It would be valuable if the authors could explain how such kinematic differences specifically affect the sensor signals and the calculation of jump height. Additionally, the methods section does not describe how jump height was derived from the sensor data, making it difficult to evaluate the potential impact of these kinematic variations on the measurement accuracy. Including a clear explanation of the jump height calculation from the sensor and how different movement patterns might influence this calculation would improve clarity and strengthen the study’s conclusions.
Response
Our response to this point is essentially the same as our explanation provided above for your comment.

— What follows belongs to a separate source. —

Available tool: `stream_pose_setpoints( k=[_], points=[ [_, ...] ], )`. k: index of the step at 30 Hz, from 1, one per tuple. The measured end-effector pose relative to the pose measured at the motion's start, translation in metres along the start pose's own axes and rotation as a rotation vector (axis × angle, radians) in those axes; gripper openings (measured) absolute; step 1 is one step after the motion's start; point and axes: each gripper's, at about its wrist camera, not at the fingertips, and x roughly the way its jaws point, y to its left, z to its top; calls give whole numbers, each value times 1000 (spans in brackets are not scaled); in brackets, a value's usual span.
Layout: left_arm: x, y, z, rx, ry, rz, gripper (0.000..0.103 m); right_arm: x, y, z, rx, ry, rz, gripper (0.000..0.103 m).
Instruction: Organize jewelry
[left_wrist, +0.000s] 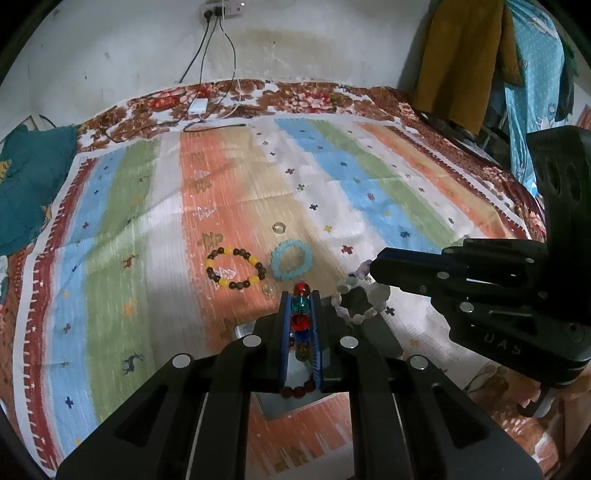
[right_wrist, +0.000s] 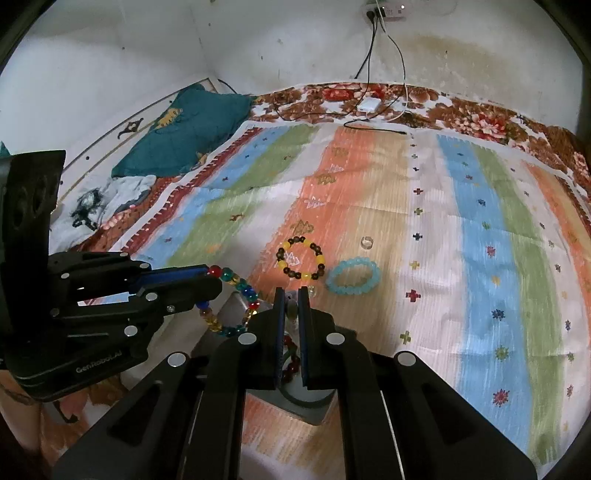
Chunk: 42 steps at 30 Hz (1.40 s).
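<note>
Your left gripper (left_wrist: 300, 295) has its fingers clamped on the multicolour glass-bead bracelet (left_wrist: 300, 314); red and teal beads sit between the blue pads, and in the right wrist view the loop (right_wrist: 236, 306) hangs off the left gripper's tip (right_wrist: 212, 275).

Your right gripper (right_wrist: 291, 299) has its fingers nearly closed. From its own camera only something pale shows in the narrow gap, but the left wrist view shows the pale stone bracelet (left_wrist: 360, 299) hanging from the right gripper's tip (left_wrist: 371, 269), so it is gripping that one.

Both held bracelets are above a grey box (right_wrist: 317, 404) on the striped mat (left_wrist: 332, 177). A dark red bead bracelet (right_wrist: 290, 365) lies inside the box.

On the mat, just beyond the box:
- yellow-and-brown bead bracelet (left_wrist: 235, 268)
- light blue bead bracelet (left_wrist: 291, 259), just beside it, not touching
- 1 clear ring (left_wrist: 279, 227) further back
- 1 small clear piece (left_wrist: 268, 290) near the left fingertips; too blurred to identify.

The mat lies on a bed with a floral sheet (left_wrist: 314, 98).
</note>
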Motion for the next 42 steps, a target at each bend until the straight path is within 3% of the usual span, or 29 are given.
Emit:
stream_pose_setpoints(
  k=[6, 8, 10, 11, 13, 15, 19, 28, 42],
  points=[
    [4, -1, -2, -5, 31, 1, 9, 5, 0, -4, 1, 27, 20, 8],
    [5, 1, -1, -8, 38, 24, 17, 7, -2, -4, 12, 36, 15, 10],
    [5, 6, 0, -25, 33, 48, 43, 7, -4, -3, 22, 35, -1, 37],
    [5, 9, 1, -33, 28, 61, 43, 7, -6, -3, 29, 32, -9, 53],
    [5, 16, 2, -52, 29, 77, 45, 8, -11, -2, 49, 30, -25, 53],
    [7, 23, 4, -78, 32, 85, 56, 11, -15, -2, 57, 39, -43, 55],
    [15, 39, 10, -116, 46, 113, 67, 17, -25, 2, 78, 52, -70, 61],
    [42, 65, 23, -179, 110, 112, 86, 35, -43, 15, 104, 83, -122, 72],
    [102, 95, 31, -253, 286, 33, 88, 82, -61, 27, 115, 209, -115, 76]
  ],
)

Line 296-301: The authors note that differences in jump height overestimation across studies may be due to updates in the PUSH2 software versions, which likely include changes in the underlying computation algorithms. However, the manuscript does not clearly specify which algorithm is used by PUSH2 to calculate jump height.
Response
Thank you for your remark. Indeed, the algorithm being proprietary, it is not freely available. We, however, included the software version (Line 122-123) which is most likely the version of the algorithm. Additionally, the introduction (Line 61) and the limitation paragraph (Line 320-322) mention the “black box” issue with commercially available solutions. We regret not being able to provide more information.
Reviewer 2 Report
Comments and Suggestions for AuthorsThe current paper looked at validating jump heights across three methods: Force-impulse, flight time and from a black-box algorithm via a PUSH 2.0 band. Overall, the authors have done a good job with the paper, highlighting the rationale for the research and presenting the methods and results clearly.
With the increasing use of wearable sensors and constant monitoring in sport, I think this paper is highly relevant in the current context.

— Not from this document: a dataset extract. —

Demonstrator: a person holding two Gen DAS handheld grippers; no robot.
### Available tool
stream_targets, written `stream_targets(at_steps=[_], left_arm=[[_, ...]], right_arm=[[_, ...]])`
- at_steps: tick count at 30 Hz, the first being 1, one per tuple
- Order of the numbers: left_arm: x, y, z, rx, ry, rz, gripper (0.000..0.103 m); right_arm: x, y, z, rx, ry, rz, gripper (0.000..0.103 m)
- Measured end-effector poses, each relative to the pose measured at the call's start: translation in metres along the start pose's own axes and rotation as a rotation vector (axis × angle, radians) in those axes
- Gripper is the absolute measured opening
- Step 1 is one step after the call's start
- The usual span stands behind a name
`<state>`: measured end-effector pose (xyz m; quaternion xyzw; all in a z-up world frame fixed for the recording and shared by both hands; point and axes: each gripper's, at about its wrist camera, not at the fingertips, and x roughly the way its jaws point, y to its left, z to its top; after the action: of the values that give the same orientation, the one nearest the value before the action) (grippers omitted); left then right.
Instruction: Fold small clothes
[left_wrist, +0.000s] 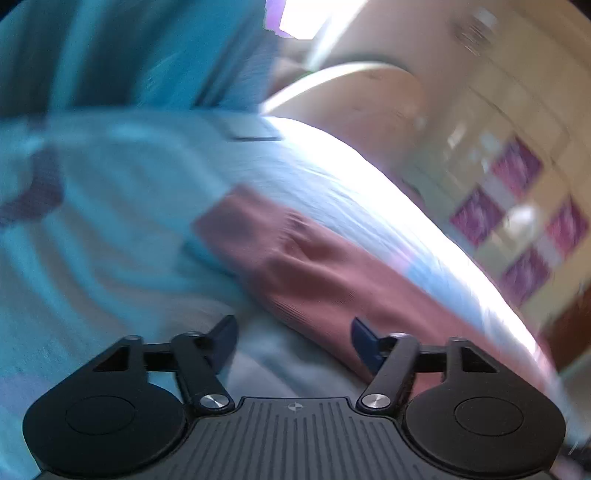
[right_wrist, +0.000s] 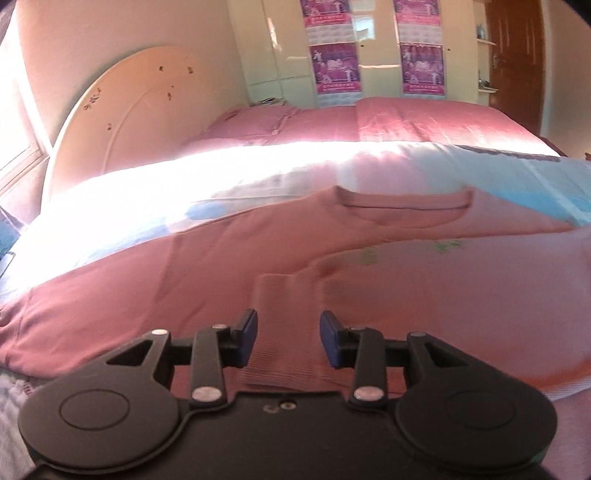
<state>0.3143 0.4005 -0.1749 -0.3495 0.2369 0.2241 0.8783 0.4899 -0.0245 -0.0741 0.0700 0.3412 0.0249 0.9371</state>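
Right wrist view: nearest the lens, the right gripper (right_wrist: 288, 338) is seen with its blue pads either side of the ribbed cuff (right_wrist: 286, 332) of a dusty-pink knitted long-sleeved top (right_wrist: 184, 266). Whether the pads press on the cuff or merely flank it cannot be told; a narrow gap appears on each side. The sleeve is folded inward over the body of the garment, which is spread flat on a pale blue and white bedsheet (right_wrist: 166, 192), neckline (right_wrist: 404, 205) towards the far side. A pale printed cloth (right_wrist: 461, 280) overlaps it at the right.

The top is judged light, soft and limp, with no stiffness to hold a crease; the ribbed cuff and hem are the firmer places to be taken hold of, and the knit is likely to drag on the sheet rather than slide.

In the left wrist view, the left gripper (left_wrist: 293, 341) stands released, nothing between its fingers, above the sheet beside the garment's edge. That picture is heavily smeared, so folds and edges are hard to make out. Farther off, a cream headboard (right_wrist: 122, 122) and a pink quilt (right_wrist: 369, 122) are seen.
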Motion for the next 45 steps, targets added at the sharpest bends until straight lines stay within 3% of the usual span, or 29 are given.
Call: stream_targets(at_steps=[6, 8, 9, 10, 11, 14, 18, 24, 29, 33, 35, 37, 40, 43, 45], left_arm=[[0.034, 0.014, 0.019, -0.121, -0.014, -0.087, 0.058], [0.044, 0.016, 0.019, -0.164, -0.015, -0.101, 0.04], [0.052, 0.017, 0.021, -0.185, -0.009, -0.1, 0.013], [0.059, 0.018, 0.022, -0.203, 0.006, -0.11, 0.004], [0.061, 0.019, 0.022, -0.209, 0.003, -0.128, 0.004], [0.055, -0.025, 0.022, -0.056, -0.045, -0.212, 0.004], [0.054, -0.118, -0.005, 0.176, 0.032, -0.347, 0.004], [0.052, -0.258, -0.08, 0.398, 0.187, -0.535, 0.004], [0.047, -0.357, -0.151, 0.573, 0.308, -0.597, 0.004], [0.06, -0.413, -0.21, 0.723, 0.426, -0.543, 0.004], [0.065, -0.424, -0.237, 0.784, 0.471, -0.491, 0.016], [0.059, -0.429, -0.236, 0.777, 0.45, -0.548, 0.06], [0.042, -0.423, -0.226, 0.802, 0.381, -0.554, 0.07], [0.016, -0.398, -0.2, 0.813, 0.315, -0.562, 0.071], [0.006, -0.371, -0.183, 0.823, 0.272, -0.5, 0.071]], right_arm=[[0.0, 0.01, 0.004, 0.02, -0.01, -0.024, 0.036], [-0.001, 0.004, 0.005, 0.043, -0.007, -0.039, 0.036], [-0.001, 0.0, 0.005, 0.056, -0.007, -0.046, 0.036], [-0.001, -0.004, 0.006, 0.069, -0.008, -0.053, 0.036], [-0.002, -0.009, 0.006, 0.082, -0.008, -0.062, 0.036], [-0.006, -0.028, 0.007, 0.12, -0.019, -0.087, 0.037], [-0.012, -0.054, 0.007, 0.165, -0.042, -0.11, 0.037], [-0.03, -0.095, 0.005, 0.237, -0.08, -0.099, 0.037], [-0.048, -0.139, 0.0, 0.331, -0.099, -0.081, 0.037], [-0.056, -0.168, -0.009, 0.388, -0.094, -0.054, 0.038], [-0.056, -0.18, -0.013, 0.422, -0.087, -0.017, 0.051], [-0.054, -0.185, -0.016, 0.437, -0.087, -0.002, 0.063], [-0.05, -0.185, -0.015, 0.435, -0.081, 0.075, 0.042], [-0.038, -0.176, -0.013, 0.419, -0.051, 0.14, 0.04], [-0.032, -0.165, -0.012, 0.375, -0.031, 0.178, 0.044]])
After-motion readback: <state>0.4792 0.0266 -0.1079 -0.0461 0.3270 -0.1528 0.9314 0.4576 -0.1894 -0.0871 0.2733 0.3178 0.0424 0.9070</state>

My recommendation is to accept with minor revisions.
Please see my comments below:
L94-97: Power calculation - I was unable to replicate the power calculation. Can you provide the exact inputs for GPower? Furthermore, was the output sample-size divided by 3 to get the final number of 14?. The effect size also seems too high for difference between devices. Is this meant to be the ES for between jump types (i.e., AS vs NAS). If so, I would consider two power calculations. Alternatively, I would consider removing this (unless it is a journal requirement), as power calculations in sports science literature are usually calculated incorrectly due to inherent limitations with the field.
L127: Please provide the Take-off velocity calculation for the FPimp formula. Specifically, at what point did you consider the participant to be "taken off". Was it same as flight time? (i.e., GRF < 10N).
Figure 2: I would suggest the authors center zero in the graphs and make y-axis limits symmetric for better readability.
L259-261: Please provide more context into why you think these specific differences may lead to changes in the measurement from PUSH2 (or an IMU in general). For example, are you assuming they are not using the Gyroscope, or if they are using only a single axis to estimate vertical height, or something entirely different?
L289-291: This was an interesting deviation from the rest of the results. Can you please discuss this further with your thoughts on why this may have shown up.
L311-312: Please separate this into two sentences and provide more clarity about the instruction for arm-swing. Many practitioners will glance through the discussion and jump to the conclusion, and clarification here may help.
Author Response
Dear Reviewer,
We would like to express our sincere gratitude for the valuable comments you provided about our manuscript. Your insight was very useful in improving our manuscript and we hope that it will now meet your standards. Please find our answer to your comments (italicized) below.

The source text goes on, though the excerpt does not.